As agências de aluguel entram em cena nesse período. Têm-se o registro, em 1907, da Agência 'Locadora', localizada na então Avenida Silvério Nery (Joaquim Nabuco), alugando diversos serviços, dentre eles o de ama de leite:

"Agencia "Locadora"
Aluga-se cosinheiras, cosinheiros, copeiras, lavadeiras, criados, caixeiros e uma ama de leite.
Na mesma agencia trata-se de qualquer negocio.
Avenida Silverio Nery n. 88.
A. Araújo & Cia" (Jornal do Commercio, 31/01/1907, p. 04).

Os anúncios nos informam uma série de requisitos para o trabalho, sendo a boa saúde o mais frequentemente citado. FONTE: Jornal do Commercio, 19/03/1912, p. 01.

Desde fins do século XIX o trabalho das amas de leite passou a ser alvo de regulamentações, frutos da difusão de políticas sanitaristas há muito reclamadas por médicos e administradores públicos. No inciso 5 do capítulo 2 do Regulamento para o serviço sanitário do Estado do Amazonas (1894), sobre a atribuição dos empregados, determinou-se que estes tinham de "incumbir-se dos exames das amas de leite" (Diário Oficial, 14/01/1894, p. 01).
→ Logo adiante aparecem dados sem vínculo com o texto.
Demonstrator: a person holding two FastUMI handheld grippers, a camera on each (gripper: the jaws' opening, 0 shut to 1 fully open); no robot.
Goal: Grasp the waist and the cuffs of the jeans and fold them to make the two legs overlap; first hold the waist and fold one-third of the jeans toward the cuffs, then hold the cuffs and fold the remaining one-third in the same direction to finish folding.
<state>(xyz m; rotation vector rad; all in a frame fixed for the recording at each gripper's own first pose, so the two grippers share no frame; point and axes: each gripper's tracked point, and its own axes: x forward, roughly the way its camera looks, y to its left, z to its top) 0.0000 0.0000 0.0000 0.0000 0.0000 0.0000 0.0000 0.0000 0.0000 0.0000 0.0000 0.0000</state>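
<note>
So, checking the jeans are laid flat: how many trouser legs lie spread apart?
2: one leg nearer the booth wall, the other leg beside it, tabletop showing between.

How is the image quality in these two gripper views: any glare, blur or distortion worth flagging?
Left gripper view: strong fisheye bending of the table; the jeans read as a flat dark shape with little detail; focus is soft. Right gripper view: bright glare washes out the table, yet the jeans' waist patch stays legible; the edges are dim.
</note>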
Existiam no mercado produtos utilizados para "otimizar" o trabalho das amas, isto é, fortificar o leite e deixá-lo livre de impurezas. Os jornais recomendavam o Vinho Iodo-Phosphatado de V. Werneck, o Vinho Toni-Nutritivo do dr. Lima Guimarães, "[...] empregado com vantagens nos casos de anemia, chlorose, enfraquecimento nas mulheres paridas e nas amas de leite" (Commercio do Amazonas, 28/09/1899, p, 04).

Essas questões higiênicas andavam de mãos dadas com o evolucionismo científico e as teorias raciais. O historiador Robson Roberto Silva registra que "a mentalidade cientificista do final do século XIX, fundamentada no racismo, justificava os cuidados que deveriam ter com o leite materno das escravas, pois havia a crença que esse leite transmitiria padrões de imoralidade para as crianças" (SILVA, 2016, p. 312). As escravas e as negras libertas eram acusadas de degenerar as crianças e o ambiente familiar. Não é de se estranhar que, em 1913, uma família da rua dos Andradas anunciasse que precisava de "[...] uma ama de leite séria e de bons costumes" (Jornal do Commercio, 20/03/1913, p. 01) ou que um agenciador informasse ter uma "[...] ama de leite portugueza com bom comportamento e de bôa familia" (Jornal do Commercio, 07/04/1913, p. 01).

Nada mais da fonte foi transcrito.